API for Assumed Identity (run-as) support

To programmatically change the currently active subject, at the moment you have to use the following Geronimo-proprietary code:

ContextManager.registerSubject(subject);
Callers oldCallers = ContextManager.pushNextCaller(subject);
try
{
// secure code
}
finally
{
ContextManager.popCallers(oldCallers);
}

(see http://www.nabble.com/NPE-in-ContextManager.getCurrentContext-ts24645453s134.html)

There should be a simpler (less Geronimo-dependend code) API analog to javax.security.auth.Subject.doAs()
(http://java.sun.com/javase/6/docs/api/javax/security/auth/Subject.html#doAs%28javax.security.auth.Subject,%20java.security.PrivilegedExceptionAction%29)
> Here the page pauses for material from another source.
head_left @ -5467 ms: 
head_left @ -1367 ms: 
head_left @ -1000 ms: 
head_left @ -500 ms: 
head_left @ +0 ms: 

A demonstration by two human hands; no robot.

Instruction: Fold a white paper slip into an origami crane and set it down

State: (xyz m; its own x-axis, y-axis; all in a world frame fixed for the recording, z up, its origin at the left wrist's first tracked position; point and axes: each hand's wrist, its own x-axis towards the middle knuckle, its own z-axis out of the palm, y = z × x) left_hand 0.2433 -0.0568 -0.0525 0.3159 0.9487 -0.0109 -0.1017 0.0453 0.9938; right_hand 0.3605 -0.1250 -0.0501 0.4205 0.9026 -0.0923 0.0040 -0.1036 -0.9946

This API itself cannot be used, see http://publib.boulder.ibm.com/infocenter/wasinfo/v5r1//index.jsp?topic=/com.ibm.websphere.base.doc/info/aes/ae/rsec_jaasauthor.html
http://www.nabble.com/security-propagation-from-JAAS-context-to-EJB-question-ts24091806s134.html

An API for Assumed Identity (run-as) support could be implemented like

public <T> T doAs(Subject subject, PrivilegedExceptionAction<T> action)
throws PrivilegedActionException
{
T t = null;

ContextManager.registerSubject(subject);
Callers oldCallers = ContextManager.pushNextCaller(subject);
try

{ t = action.run(); }

catch (Exception e)

{ throw new PrivilegedActionException(e); }

finally

{ ContextManager.popCallers(oldCallers); }

return t;
}

This code could be put into a method of ContextManager or into a new class org.apache.geronimo.security.Security.
This would still create a non-portable dependency to Geronimo in user code.

You would use it like

LoginContext lc = new LoginContext("geronimo-admin", handler);
lc.login();
Subject subject = lc.getSubject();
String s = doAs(subject, new PrivilegedExceptionAction<String>()
{
public String run() throws Exception

{ return null; // secure code }

});

This would be analogous to similar APIs in Weblogic Server or Websphere AS.